>>>>
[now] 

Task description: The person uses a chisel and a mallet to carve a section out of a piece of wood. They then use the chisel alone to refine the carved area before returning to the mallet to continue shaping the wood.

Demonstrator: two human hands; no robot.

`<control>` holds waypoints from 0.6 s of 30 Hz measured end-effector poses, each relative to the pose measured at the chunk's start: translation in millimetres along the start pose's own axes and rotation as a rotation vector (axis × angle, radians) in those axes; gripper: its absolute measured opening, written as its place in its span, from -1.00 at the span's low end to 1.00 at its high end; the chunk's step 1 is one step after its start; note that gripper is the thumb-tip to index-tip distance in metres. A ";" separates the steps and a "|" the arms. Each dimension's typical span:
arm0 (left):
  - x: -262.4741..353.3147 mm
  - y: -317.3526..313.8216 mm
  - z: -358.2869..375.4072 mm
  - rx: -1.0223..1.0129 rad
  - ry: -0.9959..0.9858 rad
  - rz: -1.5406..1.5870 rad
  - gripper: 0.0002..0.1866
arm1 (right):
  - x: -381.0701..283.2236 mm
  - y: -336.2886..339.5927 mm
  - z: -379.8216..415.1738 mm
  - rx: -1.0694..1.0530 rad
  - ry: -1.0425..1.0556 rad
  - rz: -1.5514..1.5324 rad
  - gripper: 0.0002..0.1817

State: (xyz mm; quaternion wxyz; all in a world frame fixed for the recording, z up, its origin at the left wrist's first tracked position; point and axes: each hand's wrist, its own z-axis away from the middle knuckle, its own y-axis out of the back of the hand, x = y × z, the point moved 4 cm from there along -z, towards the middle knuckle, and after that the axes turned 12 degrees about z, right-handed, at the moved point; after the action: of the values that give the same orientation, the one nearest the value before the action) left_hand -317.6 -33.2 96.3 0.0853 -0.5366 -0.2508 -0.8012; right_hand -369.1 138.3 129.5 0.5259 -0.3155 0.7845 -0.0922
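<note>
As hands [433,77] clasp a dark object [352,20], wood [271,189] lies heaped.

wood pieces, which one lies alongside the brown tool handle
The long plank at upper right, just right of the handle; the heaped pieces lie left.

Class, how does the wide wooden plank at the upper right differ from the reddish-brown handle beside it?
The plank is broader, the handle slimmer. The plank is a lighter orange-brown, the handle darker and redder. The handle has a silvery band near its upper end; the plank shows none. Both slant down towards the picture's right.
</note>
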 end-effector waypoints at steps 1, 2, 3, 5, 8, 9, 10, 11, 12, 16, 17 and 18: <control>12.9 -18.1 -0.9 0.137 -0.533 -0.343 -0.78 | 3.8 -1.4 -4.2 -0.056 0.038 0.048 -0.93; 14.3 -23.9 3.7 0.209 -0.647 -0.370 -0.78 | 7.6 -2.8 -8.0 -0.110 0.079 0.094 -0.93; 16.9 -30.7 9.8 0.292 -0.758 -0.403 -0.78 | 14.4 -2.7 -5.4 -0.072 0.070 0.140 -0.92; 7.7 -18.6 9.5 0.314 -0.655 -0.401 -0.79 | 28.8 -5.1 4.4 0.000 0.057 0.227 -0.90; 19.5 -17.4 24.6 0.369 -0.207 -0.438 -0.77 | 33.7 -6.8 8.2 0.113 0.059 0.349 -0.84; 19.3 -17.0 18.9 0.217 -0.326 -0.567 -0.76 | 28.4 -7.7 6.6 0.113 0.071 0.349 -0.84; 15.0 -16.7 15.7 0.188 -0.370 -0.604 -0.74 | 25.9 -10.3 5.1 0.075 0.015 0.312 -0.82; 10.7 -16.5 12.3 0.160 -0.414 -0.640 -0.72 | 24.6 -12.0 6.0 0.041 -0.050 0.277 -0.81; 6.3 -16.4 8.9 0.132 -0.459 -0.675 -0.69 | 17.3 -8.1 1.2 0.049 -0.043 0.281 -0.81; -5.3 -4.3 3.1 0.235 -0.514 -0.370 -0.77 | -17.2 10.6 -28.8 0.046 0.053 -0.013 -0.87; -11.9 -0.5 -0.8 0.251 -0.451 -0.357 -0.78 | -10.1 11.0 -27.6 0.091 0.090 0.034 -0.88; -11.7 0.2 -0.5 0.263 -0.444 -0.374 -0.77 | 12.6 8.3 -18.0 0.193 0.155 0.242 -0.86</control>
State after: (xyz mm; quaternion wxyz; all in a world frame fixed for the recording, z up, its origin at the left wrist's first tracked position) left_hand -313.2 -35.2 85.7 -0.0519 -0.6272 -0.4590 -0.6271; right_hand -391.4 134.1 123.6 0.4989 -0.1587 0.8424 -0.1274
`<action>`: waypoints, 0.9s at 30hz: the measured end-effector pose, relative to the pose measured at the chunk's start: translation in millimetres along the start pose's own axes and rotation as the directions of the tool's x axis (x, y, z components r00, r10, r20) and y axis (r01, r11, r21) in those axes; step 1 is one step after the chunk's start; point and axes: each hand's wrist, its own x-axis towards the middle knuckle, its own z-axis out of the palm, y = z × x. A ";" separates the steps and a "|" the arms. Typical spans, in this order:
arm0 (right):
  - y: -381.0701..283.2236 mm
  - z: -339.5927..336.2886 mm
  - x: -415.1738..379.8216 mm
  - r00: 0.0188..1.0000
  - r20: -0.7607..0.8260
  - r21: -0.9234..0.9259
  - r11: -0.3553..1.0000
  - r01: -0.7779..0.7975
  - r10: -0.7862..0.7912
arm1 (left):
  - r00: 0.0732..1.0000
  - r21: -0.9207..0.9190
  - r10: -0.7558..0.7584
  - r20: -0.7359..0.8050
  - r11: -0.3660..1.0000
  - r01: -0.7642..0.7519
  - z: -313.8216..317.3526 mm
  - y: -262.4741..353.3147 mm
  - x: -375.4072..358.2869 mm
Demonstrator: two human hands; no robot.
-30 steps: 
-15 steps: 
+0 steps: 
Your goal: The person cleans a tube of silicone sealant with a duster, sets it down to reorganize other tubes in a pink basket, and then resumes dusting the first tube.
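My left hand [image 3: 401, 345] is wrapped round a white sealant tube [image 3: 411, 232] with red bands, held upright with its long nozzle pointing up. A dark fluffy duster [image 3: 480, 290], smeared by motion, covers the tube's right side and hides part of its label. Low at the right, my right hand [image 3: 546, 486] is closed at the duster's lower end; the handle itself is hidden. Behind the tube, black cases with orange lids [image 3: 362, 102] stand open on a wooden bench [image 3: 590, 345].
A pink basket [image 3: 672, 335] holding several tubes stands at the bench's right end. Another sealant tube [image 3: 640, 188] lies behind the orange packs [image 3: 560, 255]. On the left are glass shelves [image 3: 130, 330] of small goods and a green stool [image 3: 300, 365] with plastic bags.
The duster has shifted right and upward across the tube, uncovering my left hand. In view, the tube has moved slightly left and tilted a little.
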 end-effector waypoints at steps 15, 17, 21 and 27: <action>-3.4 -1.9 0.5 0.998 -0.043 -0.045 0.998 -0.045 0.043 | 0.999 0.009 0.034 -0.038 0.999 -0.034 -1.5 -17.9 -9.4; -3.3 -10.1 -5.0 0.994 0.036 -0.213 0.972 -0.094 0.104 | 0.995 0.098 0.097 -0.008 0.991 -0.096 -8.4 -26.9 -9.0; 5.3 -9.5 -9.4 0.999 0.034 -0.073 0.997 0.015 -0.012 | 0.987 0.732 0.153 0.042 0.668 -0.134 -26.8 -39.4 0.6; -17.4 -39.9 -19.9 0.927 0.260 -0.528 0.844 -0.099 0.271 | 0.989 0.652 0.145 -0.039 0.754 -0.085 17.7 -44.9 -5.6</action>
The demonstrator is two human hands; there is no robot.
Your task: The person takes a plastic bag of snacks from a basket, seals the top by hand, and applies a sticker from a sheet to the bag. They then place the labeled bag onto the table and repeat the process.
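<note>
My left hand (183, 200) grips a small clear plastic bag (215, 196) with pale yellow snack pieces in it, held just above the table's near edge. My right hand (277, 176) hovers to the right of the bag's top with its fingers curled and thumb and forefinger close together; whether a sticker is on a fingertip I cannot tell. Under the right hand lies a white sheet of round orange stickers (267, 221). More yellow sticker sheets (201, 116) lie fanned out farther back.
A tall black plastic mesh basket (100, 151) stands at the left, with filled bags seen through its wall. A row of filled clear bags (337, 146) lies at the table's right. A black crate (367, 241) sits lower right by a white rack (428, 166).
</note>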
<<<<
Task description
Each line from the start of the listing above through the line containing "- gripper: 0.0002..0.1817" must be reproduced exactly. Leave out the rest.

Solution to the exercise
[now] 

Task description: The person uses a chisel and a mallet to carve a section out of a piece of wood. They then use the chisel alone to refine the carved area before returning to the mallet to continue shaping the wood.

Demonstrator: two human hands; no robot.

`<control>` holds waypoints from 0.6 s of 30 Hz measured end-effector poses, each relative to the pose measured at the chunk's start: translation in millimetres along the start pose's own axes and rotation as a rotation vector (axis × angle, radians) in those axes; gripper: its absolute measured opening, written as its place in its span, from -1.00 at the span's low end to 1.00 at its high end; the chunk's step 1 is one step after its start; note that gripper is the thumb-tip to index-tip distance in metres. A ";" separates the steps and a "|" the arms. Each dimension's typical span:
arm0 (left):
  - x: -262.4741..353.3147 mm
  - y: -317.3526..313.8216 mm
  - z: -358.2869..375.4072 mm
  - rx: -1.0223..1.0129 rad
  - ry: -0.9959..0.9858 rad
  - rz: -1.5406..1.5870 rad
  - gripper: 0.0002..0.1866
arm1 (right):
  - x: -381.0701..283.2236 mm
  - y: -336.2886..339.5927 mm
  - z: -379.8216..415.1738 mm
  - rx: -1.0694..1.0530 rad
  - ry: -1.0425..1.0556 rad
  - rz: -1.5514..1.5324 rad
  - gripper: 0.0002..0.1817

The response above is complete.